▶ **Your instructions**
Please give back the listing exactly, without any of its pictures.

##############################

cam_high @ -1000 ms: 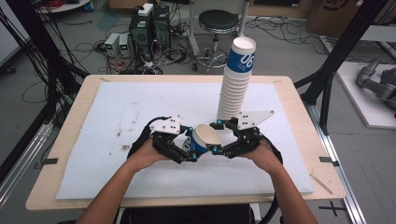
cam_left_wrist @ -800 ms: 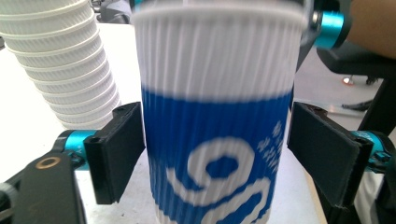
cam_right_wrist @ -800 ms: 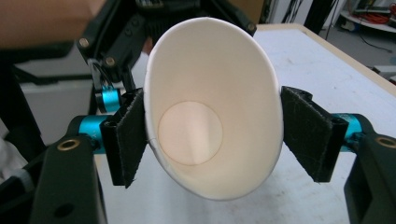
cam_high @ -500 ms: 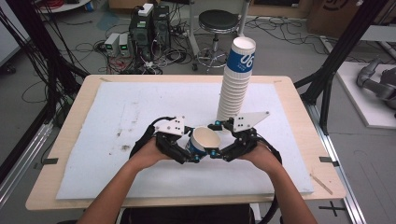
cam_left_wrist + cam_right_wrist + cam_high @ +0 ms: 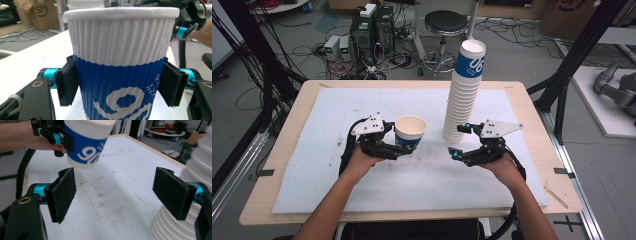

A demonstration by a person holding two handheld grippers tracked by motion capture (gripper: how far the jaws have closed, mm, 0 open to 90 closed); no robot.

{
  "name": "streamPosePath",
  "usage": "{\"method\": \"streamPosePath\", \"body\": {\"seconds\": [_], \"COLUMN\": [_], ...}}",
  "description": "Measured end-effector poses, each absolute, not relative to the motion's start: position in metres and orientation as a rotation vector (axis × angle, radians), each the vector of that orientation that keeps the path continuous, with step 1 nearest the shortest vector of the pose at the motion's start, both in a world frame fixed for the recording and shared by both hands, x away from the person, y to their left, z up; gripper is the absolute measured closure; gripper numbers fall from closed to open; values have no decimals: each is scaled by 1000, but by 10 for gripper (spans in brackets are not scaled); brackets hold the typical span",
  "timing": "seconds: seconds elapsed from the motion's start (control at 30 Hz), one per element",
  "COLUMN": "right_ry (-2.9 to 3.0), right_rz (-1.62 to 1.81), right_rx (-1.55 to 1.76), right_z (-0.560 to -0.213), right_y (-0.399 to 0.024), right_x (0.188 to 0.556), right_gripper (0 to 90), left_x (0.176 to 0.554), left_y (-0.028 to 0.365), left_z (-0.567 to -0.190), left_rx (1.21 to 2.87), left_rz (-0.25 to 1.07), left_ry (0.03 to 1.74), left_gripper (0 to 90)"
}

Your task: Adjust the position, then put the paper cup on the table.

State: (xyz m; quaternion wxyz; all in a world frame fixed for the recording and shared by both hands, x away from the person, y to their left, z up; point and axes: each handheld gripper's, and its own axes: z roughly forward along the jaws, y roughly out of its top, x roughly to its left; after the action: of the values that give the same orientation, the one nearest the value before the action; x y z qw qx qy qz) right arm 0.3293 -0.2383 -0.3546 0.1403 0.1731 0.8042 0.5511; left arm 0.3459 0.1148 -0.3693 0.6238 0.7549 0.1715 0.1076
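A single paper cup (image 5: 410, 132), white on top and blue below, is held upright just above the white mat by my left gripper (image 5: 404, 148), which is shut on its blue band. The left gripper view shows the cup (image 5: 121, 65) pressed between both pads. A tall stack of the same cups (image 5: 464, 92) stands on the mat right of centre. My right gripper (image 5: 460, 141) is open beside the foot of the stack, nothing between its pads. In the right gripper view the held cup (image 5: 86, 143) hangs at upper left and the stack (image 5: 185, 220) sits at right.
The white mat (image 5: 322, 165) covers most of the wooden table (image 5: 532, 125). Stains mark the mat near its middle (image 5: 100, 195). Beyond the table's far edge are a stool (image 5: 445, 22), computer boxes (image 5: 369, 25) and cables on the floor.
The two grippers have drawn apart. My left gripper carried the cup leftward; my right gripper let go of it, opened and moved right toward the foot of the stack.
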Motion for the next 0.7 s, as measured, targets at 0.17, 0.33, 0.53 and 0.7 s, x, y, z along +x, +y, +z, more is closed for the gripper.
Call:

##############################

▶ **Response to the exercise**
cam_high @ -1000 ms: 
cam_left_wrist @ -800 ms: 
cam_right_wrist @ -800 ms: 
cam_high @ -500 ms: 
cam_left_wrist + cam_right_wrist + cam_high @ +0 ms: 

A demonstration by a person holding two handheld grippers tracked by motion capture (gripper: how far the jaws have closed, mm, 0 open to 90 closed); no robot.

{
  "name": "streamPosePath",
  "usage": "{\"method\": \"streamPosePath\", \"body\": {\"seconds\": [_], \"COLUMN\": [_], ...}}",
  "description": "Measured end-effector poses, each absolute, not relative to the motion's start: position in metres and orientation as a rotation vector (axis × angle, radians), each the vector of that orientation that keeps the path continuous, with step 1 nearest the shortest vector of the pose at the motion's start, both in a world frame fixed for the recording and shared by both hands, x away from the person, y to their left, z up; gripper is the absolute measured closure; gripper numbers fall from closed to open; values have no decimals: each is scaled by 1000, but by 10 for gripper (spans in brackets are not scaled); brackets hold the typical span",
  "timing": "seconds: seconds elapsed from the motion's start (control at 30 Hz), one per element",
  "COLUMN": "right_ry (-2.9 to 3.0), right_rz (-1.62 to 1.81), right_rx (-1.55 to 1.76), right_z (-0.560 to -0.213), right_y (-0.399 to 0.024), right_x (0.188 to 0.556), right_gripper (0 to 90), left_x (0.176 to 0.554), left_y (-0.028 to 0.365), left_z (-0.567 to -0.190), left_rx (1.21 to 2.87), left_rz (-0.25 to 1.07), left_ry (0.03 to 1.74), left_gripper (0 to 90)"
}

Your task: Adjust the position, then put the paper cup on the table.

State: (xyz m; quaternion wxyz; all in a world frame fixed for the recording and shared by both hands, x away from the person, y to their left, z up; point and axes: each handheld gripper's, and its own axes: z roughly forward along the jaws, y roughly out of its top, x roughly to its left; after the action: of the values that give the same orientation, the one nearest the value before the action; x y z qw qx qy qz) right arm 0.3293 -0.2383 -0.3546 0.1403 0.1731 0.8042 0.5511; left arm 0.3459 0.1148 -0.3693 0.6238 0.7549 0.1715 0.1076
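A single paper cup (image 5: 410, 132), white on top and blue below, is held upright just above the white mat by my left gripper (image 5: 404, 148), which is shut on its blue band. The left gripper view shows the cup (image 5: 121, 65) pressed between both pads. A tall stack of the same cups (image 5: 464, 92) stands on the mat right of centre. My right gripper (image 5: 460, 141) is open beside the foot of the stack, nothing between its pads. In the right gripper view the held cup (image 5: 86, 143) hangs at upper left and the stack (image 5: 185, 220) sits at right.
The white mat (image 5: 322, 165) covers most of the wooden table (image 5: 532, 125). Stains mark the mat near its middle (image 5: 100, 195). Beyond the table's far edge are a stool (image 5: 445, 22), computer boxes (image 5: 369, 25) and cables on the floor.
The two grippers have drawn apart. My left gripper carried the cup leftward; my right gripper let go of it, opened and moved right toward the foot of the stack.
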Motion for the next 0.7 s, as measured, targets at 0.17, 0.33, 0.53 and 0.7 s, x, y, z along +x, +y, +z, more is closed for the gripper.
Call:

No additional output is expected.